Published in final edited form as: Anal Methods. 2015 Jun 26;7(20):8539–8544. doi: 10.1039/C5AY01477H

Magnetically-actuated, bead-enhanced silicon photonic immunosensor

Enrique Valera ¹, Melinda S McClellan ¹, Ryan C Bailey ^1,^*

PMCID: PMC4627713 NIHMSID: NIHMS708402 PMID: 26528374

Abstract

Magnetic actuation has been introduced to an optical immunosensor technology resulting in improvements in both rapidity and limit of detection for an assay quantitating low concentrations of a representative protein biomarker. For purposes of demonstration, an assay was designed for monocyte chemotactic protein 1 (MCP-1), a small cytokine which regulates migration and infiltration of monocytes and macrophages, and is an emerging biomarker for several diseases. The immunosensor is based on arrays of highly multiplexed silicon photonic microring resonators. A one-step sandwich immunoassay was performed and the signal was further enhanced through a tertiary recognition event between biotinylated tracer antibodies and streptavidin-coated magnetic beads. By integrating a magnet under the sensor chip, magnetic beads were rapidly directed towards the sensor surface resulting in improved assay performance metrics. Notably, the time required in the bead binding step was reduced by a factor of 11 (4 vs 45 min), leading to an overall decrease in assay time from 73 min to 32 min. The magnetically-actuated assay also lowered the limit of detection (LOD) for MCP-1 from 124 pg mL⁻¹ down to 57 pg mL⁻¹. In sum, the addition of magnetic actuation into bead-enhanced sandwich assays on a silicon photonic biosensor platform might facilitate improved detection of biomarkers in point-of-care diagnostics settings.

Introduction

The detection of protein biomarkers continues to grow in importance as these biomolecules are increasingly used as indicators of disease state. In addition to having sufficient sensitivity and appropriate limits of detection, diagnostic technologies must also provide results in timeframe consistent with the requirements of the setting. An increasing number of reports highlight the use of micro- and nanoscale sensors to achieve extraordinary sensitivity (pg mL⁻¹ level). ^1–4 However, these reduced sensor sizes are accompanied by challenges associated with slow diffusion to the sensor surface, resulting in long assay times to achieve the ultimate detection limits.^{5, 6} Lengthy analysis times often represent a hindrance to the translation of many promising biomarker detection technologies to point-of-care applications. For example, many well-established and commercialized biomarker detection methods, including plate-based ELISAs, Luminex, and the more recently developed ultrasensitive Erenna assay system, each have total assay times of several hours or longer. Therefore, there still exists a need for new technologies that can provide relevant analytical metrics but with significantly reduced time-to-result.
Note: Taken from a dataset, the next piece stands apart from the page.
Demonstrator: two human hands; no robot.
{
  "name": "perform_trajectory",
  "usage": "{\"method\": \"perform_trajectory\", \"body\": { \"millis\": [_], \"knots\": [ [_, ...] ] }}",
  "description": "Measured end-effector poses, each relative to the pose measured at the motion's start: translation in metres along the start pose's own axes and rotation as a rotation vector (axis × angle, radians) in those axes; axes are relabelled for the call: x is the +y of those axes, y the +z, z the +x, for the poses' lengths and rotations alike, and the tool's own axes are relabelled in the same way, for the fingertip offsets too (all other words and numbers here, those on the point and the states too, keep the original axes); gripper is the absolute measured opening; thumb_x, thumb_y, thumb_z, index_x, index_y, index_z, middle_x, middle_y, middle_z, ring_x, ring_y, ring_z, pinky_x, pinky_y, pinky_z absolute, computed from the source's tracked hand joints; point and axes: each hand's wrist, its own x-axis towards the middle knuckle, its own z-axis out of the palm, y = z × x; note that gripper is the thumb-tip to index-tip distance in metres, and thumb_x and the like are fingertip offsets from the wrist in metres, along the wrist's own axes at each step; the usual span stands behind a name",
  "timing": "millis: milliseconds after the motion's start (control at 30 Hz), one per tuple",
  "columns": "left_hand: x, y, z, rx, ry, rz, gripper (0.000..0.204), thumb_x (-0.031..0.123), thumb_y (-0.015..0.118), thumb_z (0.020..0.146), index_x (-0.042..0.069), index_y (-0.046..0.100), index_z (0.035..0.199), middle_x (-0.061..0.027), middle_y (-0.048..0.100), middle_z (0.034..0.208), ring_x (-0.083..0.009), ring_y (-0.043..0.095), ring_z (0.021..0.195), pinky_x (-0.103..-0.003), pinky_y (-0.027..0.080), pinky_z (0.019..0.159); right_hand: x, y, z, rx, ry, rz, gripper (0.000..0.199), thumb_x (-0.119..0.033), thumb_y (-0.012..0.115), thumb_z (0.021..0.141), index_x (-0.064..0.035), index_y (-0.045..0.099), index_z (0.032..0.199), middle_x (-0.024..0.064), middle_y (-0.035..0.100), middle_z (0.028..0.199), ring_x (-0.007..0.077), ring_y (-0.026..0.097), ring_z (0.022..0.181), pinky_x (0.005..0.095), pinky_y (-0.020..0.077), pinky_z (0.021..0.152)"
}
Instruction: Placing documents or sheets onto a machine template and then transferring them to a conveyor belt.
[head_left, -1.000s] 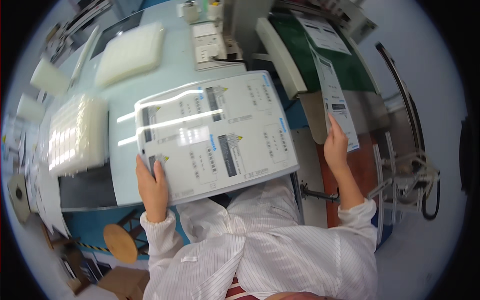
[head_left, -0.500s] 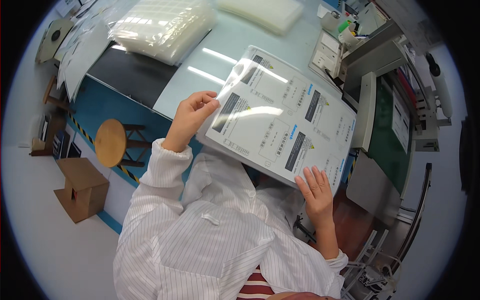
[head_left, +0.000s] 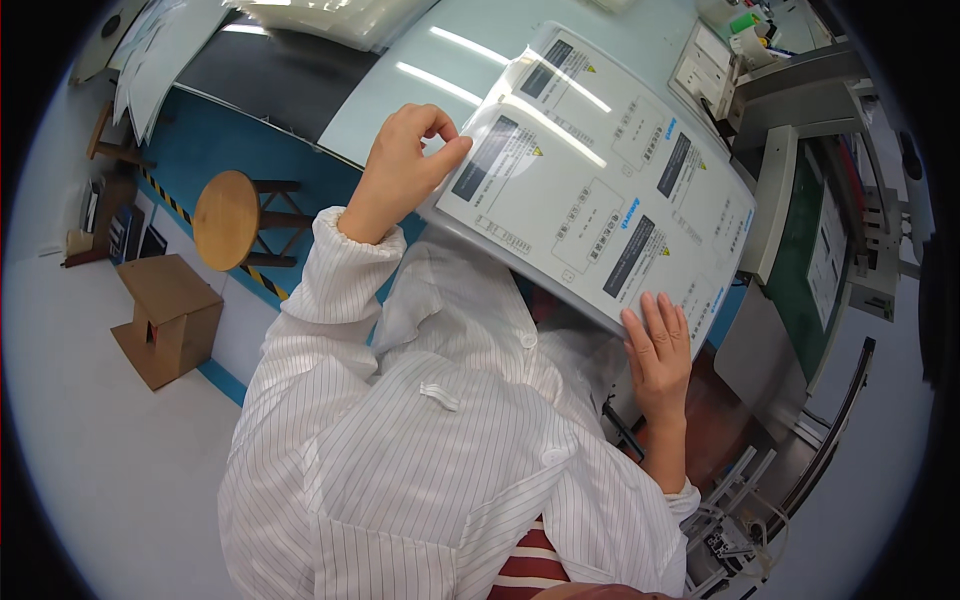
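Steadying the printed sheets (head_left: 600, 185) at the near edge of the table (head_left: 388, 85), I should press evenly with my flat, empty right hand (head_left: 662, 362); my left hand (head_left: 407, 165), above that edge, curls near-pinched, hold unclear.

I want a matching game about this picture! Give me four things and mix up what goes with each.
1. left hand
2. right hand
3. stool
4. box

A. has a round wooden seat
B. fingers stretched out, at the printed sheet's lower edge
C. brown cardboard
D. fingers curled, by the sheet's left edge

Pairs: 1-D, 2-B, 3-A, 4-C
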Motion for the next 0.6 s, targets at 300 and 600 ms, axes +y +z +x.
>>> {"method": "perform_trajectory", "body": {
  "millis": [300,600],
  "knots": [
    [-0.003,0.004,0.003,-0.009,0.048,0.034,0.026,0.018,0.068,0.084,0.000,0.060,0.101,-0.0113,0.061,0.097,-0.0227,0.056,0.093,-0.032,0.046,0.078,0.010,-0.015,-0.002,0.025,0.128,0.148,0.032,-0.009,0.057,0.092,-0.0037,0.063,0.123,0.0158,0.054,0.137,0.0337,0.046,0.131,0.0470,0.0335,0.110],
    [-0.004,0.029,0.010,-0.106,-0.036,0.012,0.048,0.026,0.057,0.098,-0.002,0.047,0.136,-0.0181,0.056,0.128,-0.0255,0.055,0.114,-0.034,0.044,0.094,0.182,-0.001,-0.097,0.286,0.790,-0.283,0.042,-0.022,0.047,0.100,-0.0048,0.048,0.137,0.0226,0.039,0.146,0.0391,0.036,0.137,0.0449,0.0303,0.111]
  ]
}}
Over the past several years, our group has developed a biosensing technology based on silicon photonic microring resonators.^{7, 8} This technology leverages semiconductor fabrication methods to create arrays of sensors (typically 32 or 128 sensor elements) that can be used for multiplexed biomarker detection. Each individual microring supports optical resonances, and the spectral position of these resonances is sensitive to changes in the local refractive index. When functionalized with an analyte-specific capture agent, binding of the target biomolecule at the microring surface leads to a resonance shift that can be monitored as a function of time. Both the rate and absolute magnitude of the resonance shift can then be utilized to determine the concentration of biomarkers within the sample.
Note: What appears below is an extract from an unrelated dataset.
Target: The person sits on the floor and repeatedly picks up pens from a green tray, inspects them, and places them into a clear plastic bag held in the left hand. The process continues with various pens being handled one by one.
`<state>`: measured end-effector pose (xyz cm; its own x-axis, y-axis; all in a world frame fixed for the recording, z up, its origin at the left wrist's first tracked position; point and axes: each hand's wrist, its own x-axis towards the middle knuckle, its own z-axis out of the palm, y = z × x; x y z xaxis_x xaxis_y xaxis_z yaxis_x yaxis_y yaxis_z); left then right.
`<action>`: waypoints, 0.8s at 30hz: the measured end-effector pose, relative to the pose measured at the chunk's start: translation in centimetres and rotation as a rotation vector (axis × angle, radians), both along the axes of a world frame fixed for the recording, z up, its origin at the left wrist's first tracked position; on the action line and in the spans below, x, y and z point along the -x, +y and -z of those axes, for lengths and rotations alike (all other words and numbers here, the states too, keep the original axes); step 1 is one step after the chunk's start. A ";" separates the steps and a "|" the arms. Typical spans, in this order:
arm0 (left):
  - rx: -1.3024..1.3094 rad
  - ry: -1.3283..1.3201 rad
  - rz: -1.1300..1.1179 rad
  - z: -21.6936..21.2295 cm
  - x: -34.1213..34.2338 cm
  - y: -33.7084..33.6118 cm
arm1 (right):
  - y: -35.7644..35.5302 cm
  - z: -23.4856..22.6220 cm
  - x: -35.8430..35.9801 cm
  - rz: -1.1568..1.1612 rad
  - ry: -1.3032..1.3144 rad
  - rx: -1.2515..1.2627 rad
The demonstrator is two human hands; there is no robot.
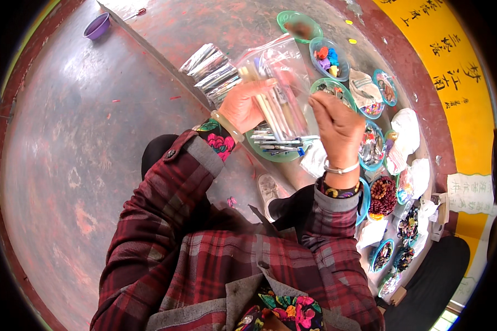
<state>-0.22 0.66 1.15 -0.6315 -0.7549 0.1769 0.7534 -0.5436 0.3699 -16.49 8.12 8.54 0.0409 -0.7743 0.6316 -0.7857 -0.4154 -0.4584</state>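
In front of me, a clear plastic bag (288,62) holds several pens (275,113), mostly pale with some darker ones. My left hand (242,107) is closed round the bag's left side, thumb lying across the pens. At the bag's right edge, my right hand (338,129) is closed in a pinch on the plastic; its fingertips partly hide the grip. Below the bag stands a green basin (279,157) with loose pens in it. Beyond my left hand lies a pile of pens in clear packs (209,67).
Baskets and bowls of small goods line the right, including a blue bowl of colourful pieces (330,58) and dark red beads (383,196). A green bowl (298,25) stands at the back. A purple basin (97,26) sits far left. A floor seam (149,58) runs diagonally.
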 end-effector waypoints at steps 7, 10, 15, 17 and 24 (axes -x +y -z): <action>-0.030 0.017 0.032 -0.2 0.3 0.2 | -0.5 0.0 0.8 0.000 -0.397 -0.168; -0.013 -0.013 0.000 0.5 0.1 0.0 | -0.8 0.8 0.3 -0.002 -0.498 -0.250; 0.030 -0.148 -0.199 -0.4 -0.5 -0.7 | -1.5 1.4 1.4 -0.005 -0.723 -0.439; 0.065 -0.186 -0.291 -0.5 -1.6 -1.4 | -2.0 2.1 2.2 -0.044 -0.764 -0.496; 0.099 -0.241 -0.414 -1.5 -3.7 -2.7 | -5.5 12.5 6.2 -0.087 0.062 -0.591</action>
<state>3.45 -2.06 2.67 -0.3134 -0.9383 0.1462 0.7855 -0.1696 0.5952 -22.70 2.60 -4.01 0.1430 -0.9857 0.0892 -0.7931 -0.1681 -0.5854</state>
We previously demonstrated the general utility of these sensors for the detection of a range of biomolecular targets, including proteins,⁹ nucleic acids,¹⁰ whole virus particles,¹¹ and biotoxins,¹² in both single- and multiplex formats. Additionally, we have shown the ability to quantitate biomarker levels from within complex sample matrices such as crude plant extracts,¹¹ cell culture media,^{13, 14} and human body fluids, including serum and plasma,¹⁵ and cerebrospinal fluid.¹⁶ Notably, for detection on complex sample matrices, assay specificity is often increased through the use of sandwich assay formats, and the addition of the tracer antibody affords additional methods for improving assay performance. Specifically, in several recent studies we have exploited the sandwich assay format to reduce limits of detection by incorporating enzymes or beads as labels.^{15, 16}

Of particular relevance to this manuscript, the bead based enhancement strategy demonstrated both an improvement in limit of detection and an increase in dynamic range, due to the incorporation of a 3-step assay format. However, multi-step assay that included the relatively slow diffusion of beads to the microring surface necessitated an assay time of ~70 minutes. Given that the beads utilized in that assay have magnetic cores, and inspired by related studies on a related surface plasmon resonance platforms,^{17, 18} we reasoned that the total assay time could be significantly decreased by using a magnetic field (magnetic actuation) to draw the beads to the surface. This would overcome diffusion-based limitations and minimize the time period needed to achieve the maximum resonance shift.

Monocyte chemotactic protein 1 (MCP-1; also known as CCL2) was chosen as a model biomarker for demonstrating the rapid detection of a clinically-relevant target. MCP-1 is a cytokine that has been highlighted as a potential marker of sepsis.¹⁹ Given its acute nature and rapid progression, sepsis is a prime example of a clinical presentation that would benefit from rapid diagnostics as the rate of survival is strongly correlated with time to therapeutic intervention.²⁰ Considering just the detection of MCP-1, as one of several potential biomarkers for sepsis, commercial ELISA kits feature total assay times of 3+ hours, highlighting the need for more rapid diagnostic approaches.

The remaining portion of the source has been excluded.